Have you ever felt that your whole society has a warped view of you?


"You're entitled to your own opinions and beliefs." "It's a free country." "You have a right to free speech."
They're phrases we hear all the time, and when it comes to opinions and lifestyles that are different to ours, we know the right thing to do is to be accepting and understanding of them. But as a Christian in an increasingly hostile world, where online conversations allow for instant, anonymous bullying with no identifiable consequences, what was once called 'free speech' has become what feels like a systematic battering of religion.

In almost any secular situation, I find that I'm allowed to speak my opinion - just as long as it's also the opinion of the secular majority. In the online community especially, it has become extremely unpopular to believe in the existence of a god. Even more so the possibility of creation.
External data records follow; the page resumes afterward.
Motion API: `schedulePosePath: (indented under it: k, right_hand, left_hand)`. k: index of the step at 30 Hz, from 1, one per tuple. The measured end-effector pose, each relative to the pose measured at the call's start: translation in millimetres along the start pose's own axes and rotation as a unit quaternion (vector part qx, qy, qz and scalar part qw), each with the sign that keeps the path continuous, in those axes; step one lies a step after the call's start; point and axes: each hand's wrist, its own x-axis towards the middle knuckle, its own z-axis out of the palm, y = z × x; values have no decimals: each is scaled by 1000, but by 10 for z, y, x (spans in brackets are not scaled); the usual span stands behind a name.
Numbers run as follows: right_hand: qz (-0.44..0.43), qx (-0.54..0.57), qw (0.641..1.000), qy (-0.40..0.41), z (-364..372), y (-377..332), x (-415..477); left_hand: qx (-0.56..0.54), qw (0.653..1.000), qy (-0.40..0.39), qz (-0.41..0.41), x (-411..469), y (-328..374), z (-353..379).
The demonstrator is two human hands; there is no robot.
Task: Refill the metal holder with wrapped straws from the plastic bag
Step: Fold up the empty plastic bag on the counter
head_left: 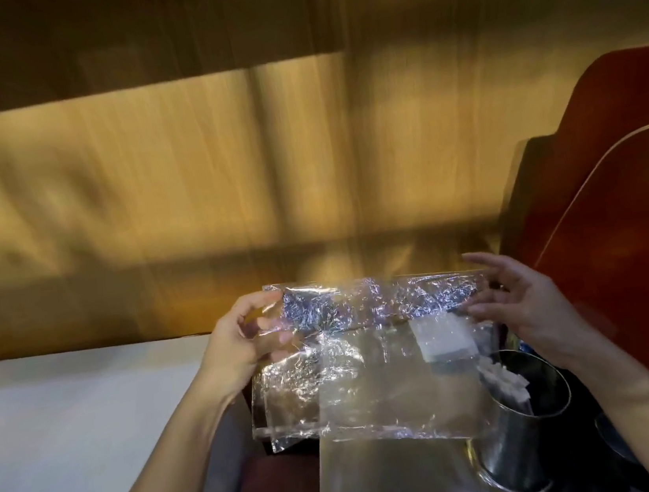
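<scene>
- Here, the left hand [240, 341] closes its grip on the left end of the plastic bag [369, 347], thumb and fingers pinching the crinkled clear film near its upper edge.
- The right hand [528, 301] is at the bag's right end with fingers spread and loosely extended; the fingertips lie against or just beside the film, and whether they actually pinch it cannot be told from the blurred view.
- The plastic bag is held stretched between both hands, above the surface; its upper band looks crumpled and glinting, its lower part hangs flatter and transparent.
- A small pale rectangular piece [442, 337] shows through the film near the right hand; what it is cannot be told.
- The metal holder [522, 442], a shiny cylinder, stands below the right hand, partly behind the bag's lower right corner.
- White wrapped straws [505, 381] show their ends inside the holder, near its rim.
- A clear block [285, 428] lies beneath the bag's left part.
- The pale surface [69, 424] extends to the left; a wooden wall [220, 156] rises behind; a reddish-brown panel [631, 205] stands at the right.
</scene>
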Motion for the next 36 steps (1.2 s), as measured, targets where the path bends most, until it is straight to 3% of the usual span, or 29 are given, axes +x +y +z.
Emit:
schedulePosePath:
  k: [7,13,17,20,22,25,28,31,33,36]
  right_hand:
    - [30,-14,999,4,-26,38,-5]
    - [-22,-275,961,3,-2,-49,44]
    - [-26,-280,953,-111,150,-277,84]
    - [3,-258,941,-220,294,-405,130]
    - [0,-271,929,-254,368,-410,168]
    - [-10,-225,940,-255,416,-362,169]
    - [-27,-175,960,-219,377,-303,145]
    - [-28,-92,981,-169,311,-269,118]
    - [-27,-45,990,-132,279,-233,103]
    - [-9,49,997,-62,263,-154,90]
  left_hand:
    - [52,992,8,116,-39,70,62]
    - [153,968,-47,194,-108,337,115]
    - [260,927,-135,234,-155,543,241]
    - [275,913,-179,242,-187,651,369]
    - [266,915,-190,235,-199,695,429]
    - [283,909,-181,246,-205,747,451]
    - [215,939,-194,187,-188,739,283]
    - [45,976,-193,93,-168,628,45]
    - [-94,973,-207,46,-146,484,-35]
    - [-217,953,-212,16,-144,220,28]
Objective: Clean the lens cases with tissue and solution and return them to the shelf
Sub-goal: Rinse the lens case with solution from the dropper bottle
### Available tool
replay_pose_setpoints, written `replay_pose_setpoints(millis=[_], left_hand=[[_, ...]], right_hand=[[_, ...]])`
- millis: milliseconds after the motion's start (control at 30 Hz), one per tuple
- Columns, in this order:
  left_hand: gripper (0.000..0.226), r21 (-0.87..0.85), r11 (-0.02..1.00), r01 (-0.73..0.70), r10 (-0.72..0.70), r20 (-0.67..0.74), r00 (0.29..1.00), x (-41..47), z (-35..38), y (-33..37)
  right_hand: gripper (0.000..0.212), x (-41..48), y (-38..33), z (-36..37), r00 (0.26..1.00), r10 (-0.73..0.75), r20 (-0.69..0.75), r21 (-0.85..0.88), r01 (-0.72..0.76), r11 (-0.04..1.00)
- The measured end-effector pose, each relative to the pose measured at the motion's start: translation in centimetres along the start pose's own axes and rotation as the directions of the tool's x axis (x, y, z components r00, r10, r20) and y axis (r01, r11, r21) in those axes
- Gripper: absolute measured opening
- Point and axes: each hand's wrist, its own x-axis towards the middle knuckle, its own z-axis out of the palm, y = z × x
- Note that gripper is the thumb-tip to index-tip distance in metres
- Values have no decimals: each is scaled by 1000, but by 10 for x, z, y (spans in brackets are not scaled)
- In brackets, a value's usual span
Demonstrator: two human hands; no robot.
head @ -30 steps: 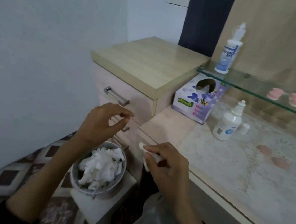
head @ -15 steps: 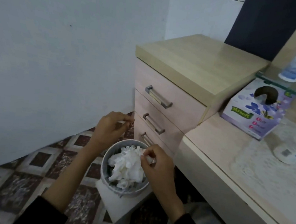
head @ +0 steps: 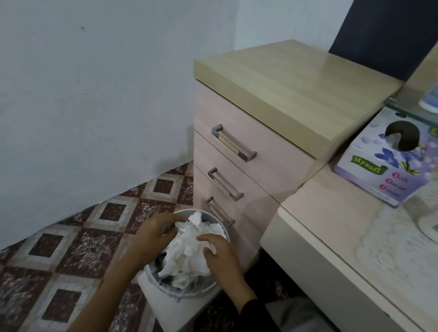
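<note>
Left hand (head: 156, 236) and right hand (head: 221, 258) have dropped, fingers relaxed, onto tissues (head: 187, 256) in the bin (head: 174, 290) beside drawers (head: 262, 154).

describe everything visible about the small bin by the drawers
The bin is small, round and grey, standing upright on a white base over the patterned floor, just in front of the lowest drawer. Crumpled white tissues heap above its rim. The left hand lies over its far-left rim and the right hand lies on the heap. Whether either hand grips is unclear.
</note>
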Motion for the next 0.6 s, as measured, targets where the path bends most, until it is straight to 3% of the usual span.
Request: replay_pose_setpoints(millis=[133,333,467,600], left_hand=[[27,5,1000,-12,12,-11,1000,3,-3,5],[32,33,993,-117,119,-98,988,30,-30,44],[24,20,962,-271,271,-135,953,43,-45,95],[22,-29,900,-435,432,-80,898,54,-51,157]], right_hand=[[32,1,-14,-15,998,-8,-67,78,13,997],[32,-22,-70,-56,962,-183,-204,132,212,968],[30,-49,-101,-87,918,-300,-260,141,344,928],[28,-80,-110,-127,820,-413,-396,36,464,885]])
Here's three basic worldviews and the reaction you're likely to get if you reveal this belief online:


  • If I believe there is no God, no after-life, no spiritual dimension; there is only the world man has discovered and it's the cosmic equivalent of dropping some eggs and flour on the floor and coming back 3 billion years later and finding a cake, I'm warmly accepted as an intelligent, well-rounded individual with logical reasoning and supposedly share my views with the well-educated of the world.
  • If I believe "there might be something out there bigger than me that I can't understand", the internet regards me as a dreamer, a naive buffoon who'll learn what it's really like soon enough - and throws in some belittling insults to help the natural transition along.
  • But if I identify with a spiritual world view, where the world is not a mistake, its Creator lives and is good, and there is therefore a moral framework determined by His authority (which in turn means there is an ultimate truth and we are not free to decide what's true based on our feelings), then I am a judgmental idiot with who blindly follows the boring religious practices of my parents, bullishly ignoring basic science and logic, and have never given the matter my thought for long enough to realise how ridiculous my belief is and turn away from my stupidity. The prescribed cure for this sort of sad predicament is full-blown online slander and ridicule.


And here's my somewhat desperate response to this injustice.
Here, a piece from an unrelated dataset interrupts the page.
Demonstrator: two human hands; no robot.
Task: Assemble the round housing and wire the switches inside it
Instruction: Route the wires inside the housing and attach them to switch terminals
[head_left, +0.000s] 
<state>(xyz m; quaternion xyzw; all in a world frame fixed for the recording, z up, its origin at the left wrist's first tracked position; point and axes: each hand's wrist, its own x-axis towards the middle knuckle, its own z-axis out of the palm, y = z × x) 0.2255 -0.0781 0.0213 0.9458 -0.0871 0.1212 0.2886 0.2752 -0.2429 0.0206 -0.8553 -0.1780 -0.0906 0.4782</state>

I've been at the receiving end of this cruel correction - either personally or as collateral damage to a more generic religion-bashing comment - more times than I can count. Most recently a week ago when someone on a well-known global content sharing site referred to a typically Christian opinion as "not an opinion, it's ignorance and stupidity". I felt so angry and hurt by this arrogant rejection of an entire worldview that the words really hung over me, and when I woke up the next morning they were still fresh in my mind. That afternoon, I vented as I wrote this poetic plea for equality.

“That’s not an opinion, it’s ignorance and stupidity”
It’s like I’m not allowed to speak anything that isn’t a majority; ‘normality’
But what if ‘normal’ was atrocity, an act of immorality
Like murdering millions in the name of ‘purity’
Would I be strong enough to stand on my principles whole-heartedly
Or be too afraid of being an anomaly?
The fact is I feel targeted personally
For holding beliefs that don’t fit the carbon copy
It’s like we’re eradicating individuality
Silencing anyone who feels differently
By implanting mass opinions artificially
Propaganda is directed, retweeted and spread systematically
And to not conform is idiocy, bigotry, small-minded lunacy
“A hatred based on my own insecurity”
I’ve been called “indoctrinated”, “infected”, “brainwashed”, “an embarrassment to society”
And forbidden the chance to explain my viewpoint properly
I’m kept at a safe distance like a man with leprosy
Despised and disgusting to almost every community
It couldn’t possibly be that I have my own understanding of cosmology
With experience, evidence and the intelligence to conclude it logically
You preach tolerance but have no room for variety
You preach acceptance but give me no credibility
Just because your badge reads “Atheism” and mine reads “Christianity”
I’m not a brainless advocator of hatred and exclusivity
I’m just being me by believing what feels right to me
So please STOP discriminating based on poisoned partiality
Stop calling me a hypocrite and hear your own hypocrisy.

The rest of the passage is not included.